On May 2, 1912, Europe and the Clef Club Orchestra appeared at Carnegie Hall, marking the first time an African American ensemble had performed at the famous concert hall. In A Life in Ragtime Reid stressed the importance of the Carnegie Hall concert for Europe, and how "unlike the earlier club concerts, there would be no lengthy vaudeville or minstrel program, nor any all-night dance to accompany the orchestral performance." Always concerned with maintaining a proper image, Europe broadened the musical scope of the program, offering a dignified repertoire of secular and religious, traditional and modern, and vocal and instrumental performances. Jammed to capacity, black and white concertgoers sat together in the hall, their thundering applause hailing the syncopated music of Europe's 125-man orchestra. The success of the Carnegie Hall concert brought prestige to African American musicians who found new employment opportunities at elite white hotels and private parties in the U.S. and Europe.

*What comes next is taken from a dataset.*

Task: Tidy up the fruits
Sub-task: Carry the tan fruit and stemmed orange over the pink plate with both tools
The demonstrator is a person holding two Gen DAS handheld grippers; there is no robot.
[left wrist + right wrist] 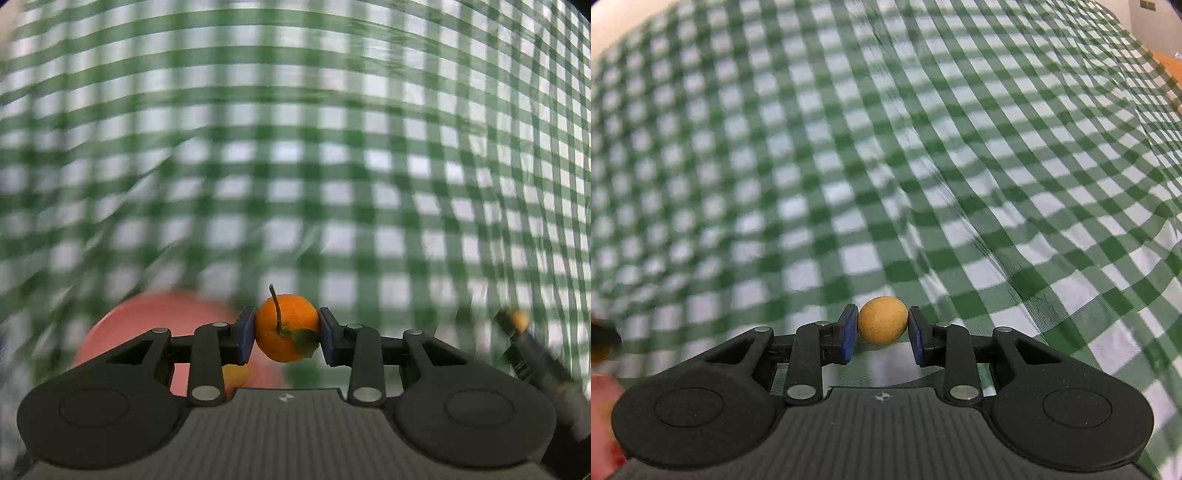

Following a successful second Carnegie Hall concert and a triumphant eastern tour with the Clef Club Orchestra in 1913, Europe joined forces with the internationally acclaimed ballroom dance team of Irene and Vernon Castle. Restricted by the non-ragtime rhythms of white ballroom orchestras, which failed to offer the syncopation required for their modern dance numbers, the Castles, on hearing Europe's ensemble, were immediately drawn to the proficiency and unique sound of the group's instrumentation. Hired by the Castles, Europe provided them with accompaniment that took the New York social world by storm. As Hennessey noted in From Jazz to Swing, "While black musicians had played for white dancers before this, the enormous visibility of the Castles and Europe had a profound impact on the opportunities for black musicians, opening doors perhaps more directly than Teddy Wilson's appearance with [swing bandleader] Benny Goodman."

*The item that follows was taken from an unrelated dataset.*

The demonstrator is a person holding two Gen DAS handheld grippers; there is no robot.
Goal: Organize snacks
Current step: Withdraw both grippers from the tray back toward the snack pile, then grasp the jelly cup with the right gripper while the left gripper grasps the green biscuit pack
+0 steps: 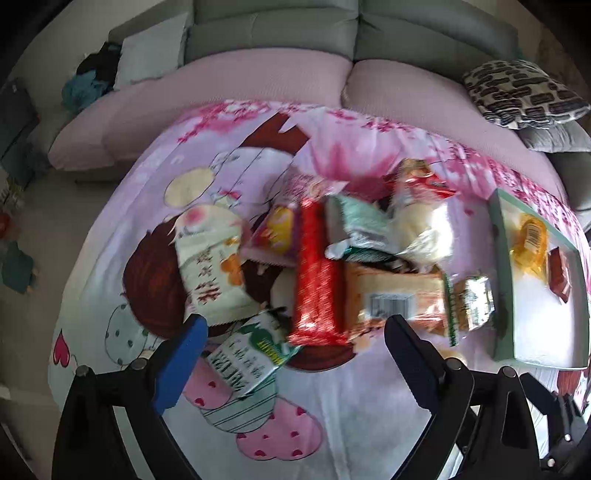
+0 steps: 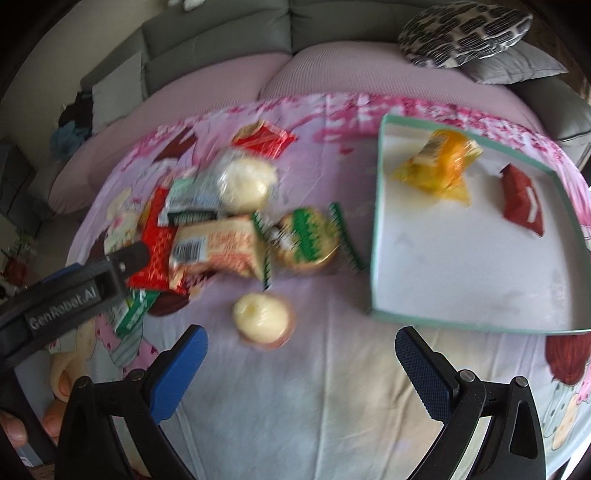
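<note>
A pile of snack packets lies on a pink cartoon cloth: a long red wafer pack (image 1: 317, 277), an orange packet with a barcode (image 1: 395, 299), a green-and-white packet (image 1: 255, 350) and a white packet with red characters (image 1: 210, 273). My left gripper (image 1: 295, 332) is open just before the pile, empty. A shallow green-rimmed box (image 2: 380, 206) holds a yellow packet (image 2: 439, 166) and a dark red packet (image 2: 522, 201). My right gripper (image 2: 301, 341) is open and empty, close to a small round cream cake (image 2: 262, 314). The left gripper (image 2: 122, 266) also shows in the right wrist view.
A grey sofa with pink seat covers (image 1: 266, 74) runs behind the table. A black-and-white patterned cushion (image 2: 461, 33) lies at its right end. A round green-labelled pastry (image 2: 306, 240) sits beside the box. A person's fingers (image 2: 55, 417) hold the left gripper.
</note>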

When the Castles and their wealthy benefactors opened a dance school, the Castle House, Europe's Society Orchestra became the in-house accompaniment. "At swank Castle House," wrote David Levering Lewis in When Harlem Was in Vogue, "long lines of young and old, rich and struggling filed through to be served tea by a socialite, to bunny hug or camel walk to Europe's music, to watch the Castles trot and, with luck, even dance with them--all for two dollars." Months later, when the Castles opened the Sans Souci, a short-lived nightclub on 42nd Street, Europe provided music for that establishment as well.
On December 29, 1913, Europe and his orchestra began a series of recordings for Victor records, marking the first time in history that a major record label had secured a contract with an African American musician and an all-black orchestra. The Victor sides, as Hennessey explained, "are a valid sample of tangos and fox trots that Europe played. The sound is clearly stiff instrumental ragtime," adhering to the written score and featuring two violins, cornet, clarinet, trombone, piano, five banjo-mandolins, cello, string bass, and drums. Apart from recordings, Europe gained further popularity when the Castles, against the opposition of the city's white musicians union, brought his orchestra to Broadway to play at Hammerstein's Victoria Theatre.

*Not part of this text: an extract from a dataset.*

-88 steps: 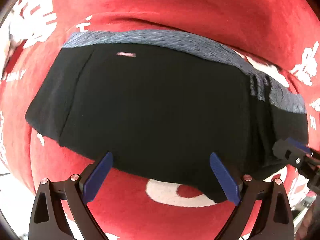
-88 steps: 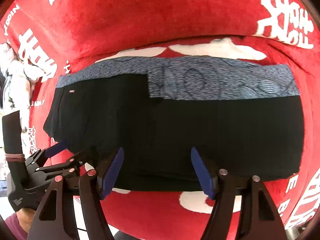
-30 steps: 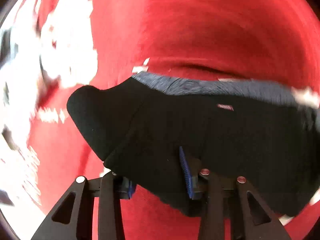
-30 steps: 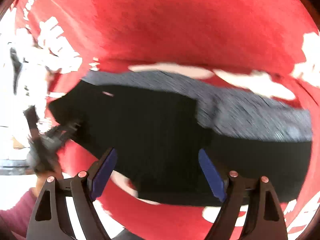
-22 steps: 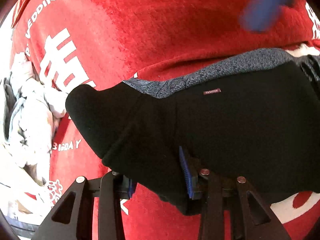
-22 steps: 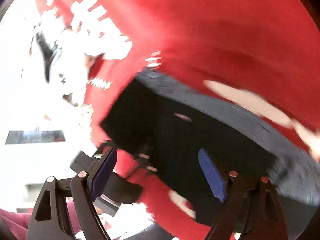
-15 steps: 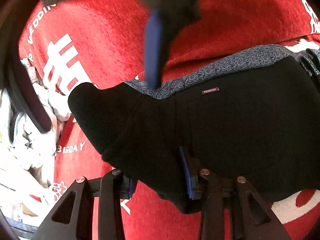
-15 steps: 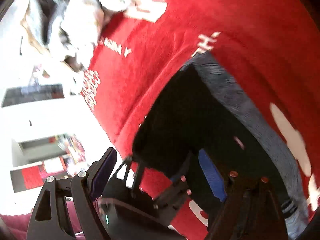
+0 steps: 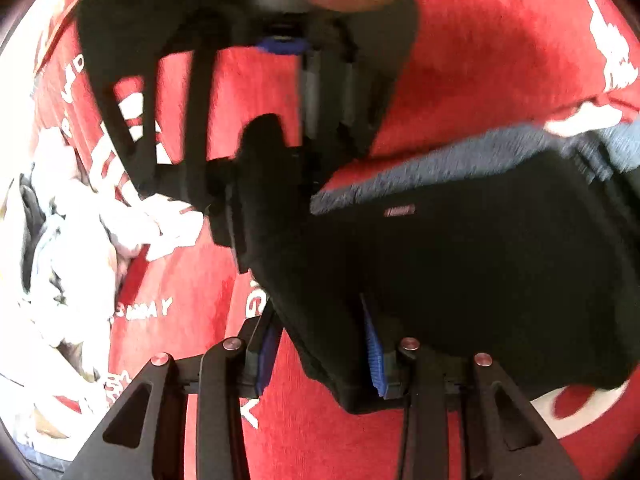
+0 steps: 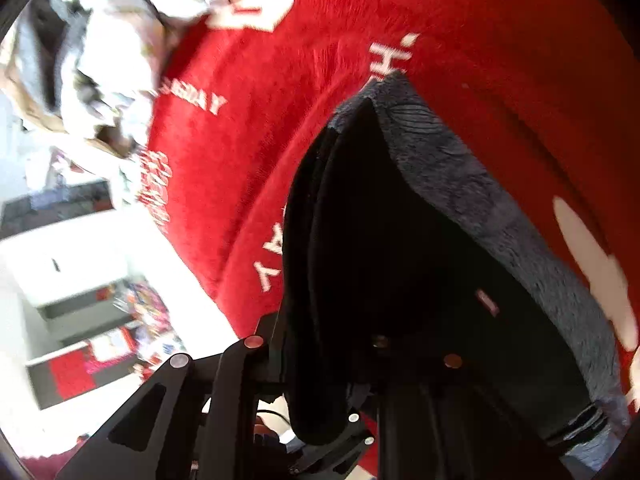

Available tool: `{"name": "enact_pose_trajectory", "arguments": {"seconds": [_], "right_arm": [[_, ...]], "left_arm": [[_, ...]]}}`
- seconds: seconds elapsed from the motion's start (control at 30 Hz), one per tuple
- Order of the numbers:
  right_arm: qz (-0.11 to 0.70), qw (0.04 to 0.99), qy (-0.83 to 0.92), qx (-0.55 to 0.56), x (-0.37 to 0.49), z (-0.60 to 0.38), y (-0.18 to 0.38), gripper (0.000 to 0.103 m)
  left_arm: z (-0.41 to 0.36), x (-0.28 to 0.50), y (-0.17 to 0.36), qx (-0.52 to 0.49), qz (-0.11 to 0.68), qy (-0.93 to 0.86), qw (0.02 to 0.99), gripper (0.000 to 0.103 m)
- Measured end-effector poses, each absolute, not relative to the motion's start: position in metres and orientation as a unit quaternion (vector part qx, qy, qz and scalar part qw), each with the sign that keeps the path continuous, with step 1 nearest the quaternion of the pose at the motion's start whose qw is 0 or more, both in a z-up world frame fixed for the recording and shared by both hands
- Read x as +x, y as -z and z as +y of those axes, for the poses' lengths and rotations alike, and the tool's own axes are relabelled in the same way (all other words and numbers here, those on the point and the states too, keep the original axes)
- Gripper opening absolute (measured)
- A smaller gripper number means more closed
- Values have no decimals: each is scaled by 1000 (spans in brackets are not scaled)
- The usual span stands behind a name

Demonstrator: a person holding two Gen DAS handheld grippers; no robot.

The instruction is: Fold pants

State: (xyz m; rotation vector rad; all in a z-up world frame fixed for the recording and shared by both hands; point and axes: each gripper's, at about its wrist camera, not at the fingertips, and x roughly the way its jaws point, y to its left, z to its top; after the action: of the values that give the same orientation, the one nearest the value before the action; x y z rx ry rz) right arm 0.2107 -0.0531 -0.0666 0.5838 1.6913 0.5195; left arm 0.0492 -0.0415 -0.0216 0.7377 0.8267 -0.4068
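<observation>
The folded black pants (image 9: 460, 272) with a grey waistband (image 9: 432, 168) lie on a red blanket. My left gripper (image 9: 320, 348) is shut on the near left corner of the pants, its blue pads pressing the fabric. My right gripper (image 9: 256, 208) comes in from above in the left wrist view and clamps the far left edge. In the right wrist view the pants (image 10: 380, 260) fill the space between the right gripper (image 10: 320, 360) fingers, and the waistband (image 10: 480, 200) runs along the right.
The red blanket (image 9: 480, 60) with white lettering covers the surface. A heap of pale crumpled clothes (image 9: 68, 248) lies at the left; it also shows in the right wrist view (image 10: 104, 40). Beyond the blanket edge is a room floor with shelves (image 10: 72, 300).
My right gripper swung over from the right side to the left end of the pants and closed on the far edge. My left gripper closed on the near corner and stays there.
</observation>
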Motion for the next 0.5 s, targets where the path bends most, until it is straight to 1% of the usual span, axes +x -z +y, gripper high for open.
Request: {"name": "enact_pose_trajectory", "arguments": {"seconds": [0.13,0.27,0.37,0.5], "right_arm": [[681,617,-242,313,190,-96,38,20],[618,650,-256,359,150,-147,4,20],[569,671,-244,407,105,-198,-18,21],[525,704,-212,428,52,-259,-35,22]], "left_arm": [[-62,34,-20,329,364,215,845,39],[-91,6,-58,315,332,250,853,39],[-121,-17,-75,312,311,283,852,39],[-174,-57,-89,314,294,341,835,39]]}}
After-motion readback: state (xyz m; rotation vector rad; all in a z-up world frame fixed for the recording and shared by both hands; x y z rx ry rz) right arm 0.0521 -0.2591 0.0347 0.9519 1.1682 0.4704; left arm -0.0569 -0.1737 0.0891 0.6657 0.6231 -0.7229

Soon Europe became one of the hardest-working musicians in New York City. Resigning from the Clef Club, he established his own organization, the Tempo Club. In April 1914, he embarked on "The Castle Whirlwind Tour," which took his orchestra on a four-week, 30- city engagement that traveled as far west as Omaha, Nebraska, and as far north as Toronto, Canada. With his baton swinging, tall and dignified Jim Europe received widespread praise for the sophistication of his 200-man orchestra. The acclaimed tour culminated with a dance held at Madison Square Garden in New York City. As music and cultural historians have noted, the tour not only contributed to the national dance craze, it directly led to the development of the trap drum set as an integral part of the black dance orchestra; until then, the drum kit had been a novelty item of vaudeville theater.
Over the next two years, Europe continued to perform with the Castles and made numerous appearances with his Tempo Club Orchestra. Because of the popularity of Europe's orchestras, he eventually pressured New York's white-led American Federation of Labor (AFL) musicians union to accept black members. Though this triumphant step did not end the practice of unequal pay and working conditions for blacks, it did offer greater work opportunities to African American musicians, who were becoming in great demand around the city.
By the summer of 1915, at least 15 Europe-organized bands were performing at theaters and private parties on the East Coast. Among those working with Europe were Noble Sissle and ragtime pianist Eubie Blake, who described the famed bandleader, as quoted in Reid's A Life in Ragtime, as an adept businessman and "a master thinker." The vogue of African American theater, however, would soon fall into quick decline. In 1916, as World War I raged in Europe and motion pictures drew crowds away from concert stages, many black musicians found themselves out of work.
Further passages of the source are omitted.